Author Interview ~ Nick Taylor

Nick Taylor is the author of The Disagreement (Simon & Schuster, April 2008). He has received fellowships from the Virginia Commission for the Arts and the William R. Kenan, Jr., Trust for Historic Preservation. A graduate of the MFA program at the University of Virginia, he is Assistant Professor of English and Comparative Literature at San Jose State University and lives in the San Francisco Bay Area. Visit him on the web at http://www.readthedisagreement.com/.

Plug time. What new book or project do you have coming out?

My first novel, The Disagreement, was published in April by Simon & Schuster. It’s the story of a 17-year-old medical student at the University of Virginia in Charlottesville during the Civil War. UVA was turned into a hospital complex during the war, and the protagonist is pressed into service as a doctor when the war goes on longer than anyone expected.

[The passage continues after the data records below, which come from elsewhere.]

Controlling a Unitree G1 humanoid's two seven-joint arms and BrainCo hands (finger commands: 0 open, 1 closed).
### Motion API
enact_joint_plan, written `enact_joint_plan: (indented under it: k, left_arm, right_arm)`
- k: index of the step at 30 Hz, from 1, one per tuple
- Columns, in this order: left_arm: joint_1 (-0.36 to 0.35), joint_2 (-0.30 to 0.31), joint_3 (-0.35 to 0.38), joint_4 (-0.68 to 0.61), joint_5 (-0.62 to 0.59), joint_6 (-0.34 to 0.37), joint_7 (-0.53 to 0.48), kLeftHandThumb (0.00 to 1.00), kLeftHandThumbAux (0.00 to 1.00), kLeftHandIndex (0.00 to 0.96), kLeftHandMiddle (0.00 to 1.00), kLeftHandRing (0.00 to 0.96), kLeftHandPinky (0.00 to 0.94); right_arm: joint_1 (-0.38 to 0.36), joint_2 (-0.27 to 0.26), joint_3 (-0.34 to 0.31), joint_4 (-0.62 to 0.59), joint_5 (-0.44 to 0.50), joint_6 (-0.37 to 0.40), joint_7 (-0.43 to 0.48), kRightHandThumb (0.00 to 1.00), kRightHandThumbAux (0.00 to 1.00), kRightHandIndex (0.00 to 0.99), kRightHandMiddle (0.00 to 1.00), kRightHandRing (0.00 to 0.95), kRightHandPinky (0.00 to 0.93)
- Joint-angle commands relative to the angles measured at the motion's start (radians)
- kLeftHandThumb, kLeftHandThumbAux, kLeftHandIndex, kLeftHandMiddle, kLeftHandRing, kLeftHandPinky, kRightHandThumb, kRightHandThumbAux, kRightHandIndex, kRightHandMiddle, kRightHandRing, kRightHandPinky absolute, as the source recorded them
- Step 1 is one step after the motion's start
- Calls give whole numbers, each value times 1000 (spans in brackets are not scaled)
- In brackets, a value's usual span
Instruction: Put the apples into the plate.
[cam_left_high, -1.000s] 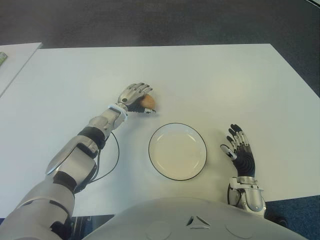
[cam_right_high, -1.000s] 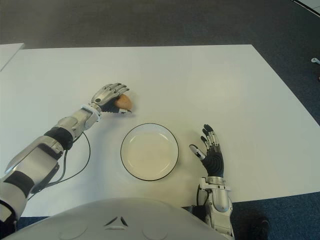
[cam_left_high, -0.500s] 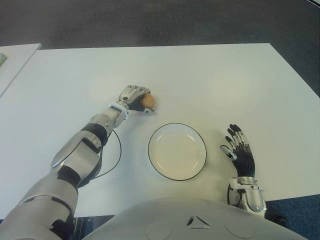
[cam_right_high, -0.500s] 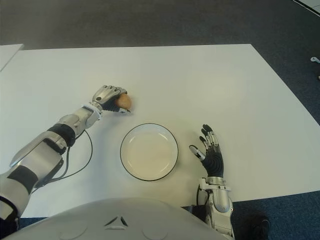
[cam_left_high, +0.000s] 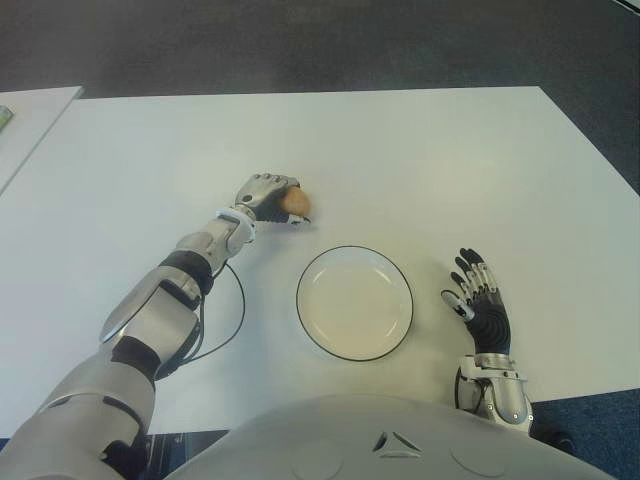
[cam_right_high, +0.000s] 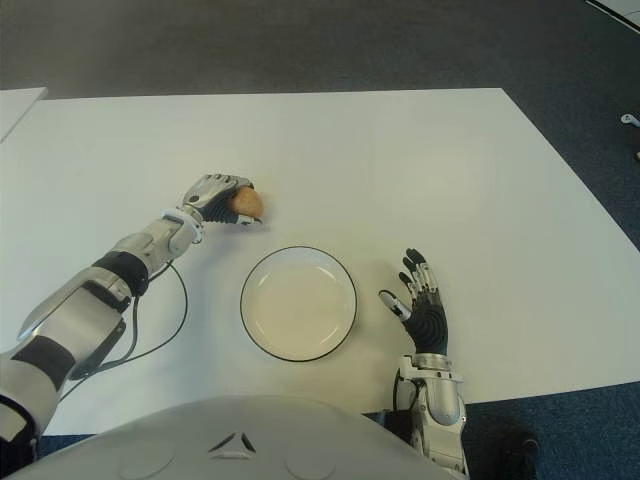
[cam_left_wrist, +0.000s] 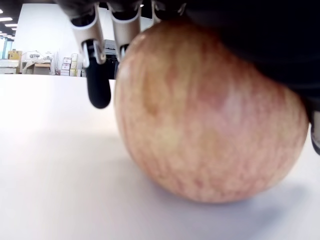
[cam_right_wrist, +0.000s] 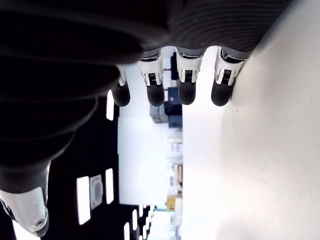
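On the white flat counter (cam_left_high: 420, 150), the left hand (cam_left_high: 262, 193) reaches far and left of the plate — its fingers (cam_left_wrist: 97, 75) curl around the round reddish-yellow apple (cam_left_high: 296, 204), which sits on the counter. The round white plate with a dark rim (cam_left_high: 354, 302) lies in the middle. Just right of it is the right hand (cam_left_high: 480, 300), fingers spread, holding nothing.

An office or lab room is suggested: a white bench (cam_left_high: 420, 160) on dark blue carpet (cam_left_high: 300, 45), with ceiling lights (cam_right_wrist: 84, 200) and shelves (cam_left_wrist: 50, 65) seen behind.
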Motion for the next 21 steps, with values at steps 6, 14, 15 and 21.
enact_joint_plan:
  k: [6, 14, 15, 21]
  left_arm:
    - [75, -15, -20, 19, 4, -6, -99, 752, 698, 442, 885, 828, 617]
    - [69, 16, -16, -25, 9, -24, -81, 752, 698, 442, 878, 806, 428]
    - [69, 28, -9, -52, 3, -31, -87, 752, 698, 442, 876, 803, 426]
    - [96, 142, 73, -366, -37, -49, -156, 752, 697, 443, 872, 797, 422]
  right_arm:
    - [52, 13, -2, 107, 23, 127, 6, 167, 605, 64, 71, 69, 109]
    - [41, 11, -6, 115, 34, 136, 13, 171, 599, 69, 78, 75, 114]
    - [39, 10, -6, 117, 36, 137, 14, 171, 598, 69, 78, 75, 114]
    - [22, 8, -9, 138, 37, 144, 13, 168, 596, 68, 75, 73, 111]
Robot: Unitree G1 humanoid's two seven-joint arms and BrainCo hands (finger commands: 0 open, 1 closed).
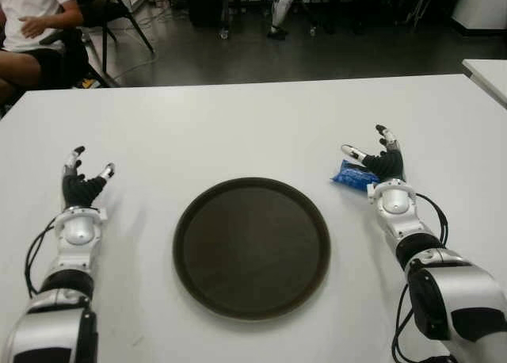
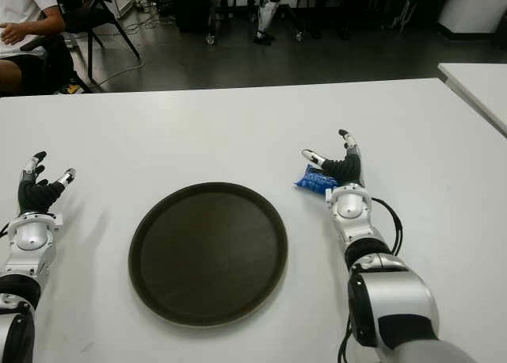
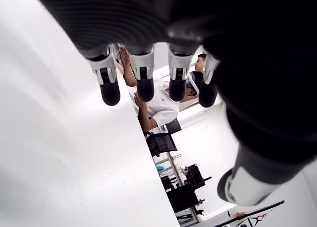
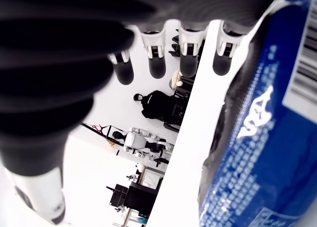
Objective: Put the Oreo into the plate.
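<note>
White table (image 1: 238,133), bare plate (image 1: 252,248), Oreo (image 1: 354,175) beside

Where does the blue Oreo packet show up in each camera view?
Left eye: Oreo packet right of centre, beside the right hand.
Right eye: same packet, right of the plate.
Left wrist: not in it.
Right wrist: fills the right side.
Shared landmark: the white table.
</note>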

How did you come up with this story? Was there a specific 'what if' moment?

Between my two years of graduate school (I did an MFA at Virginia), I needed money to pay for daycare for my daughter, who at eleven months old was ready to be with other children. I figured I could try to go back to my old job doing computer programming, or I could get something temporary, like waiting tables, but my preference was to do something academic. So I found this grant program, sponsored by the William R. Kenan Foundation of North Carolina, to fund research projects about the history of the University of Virginia. I had never written any historical fiction, but I thought I’d give it a try. I wrote three short stories about residents of a particular dorm room – one story set in the 1820s, one in the 1860s, and one in the 1940s. I had so much material left over from the 1860s story that I decided to turn it into a novel.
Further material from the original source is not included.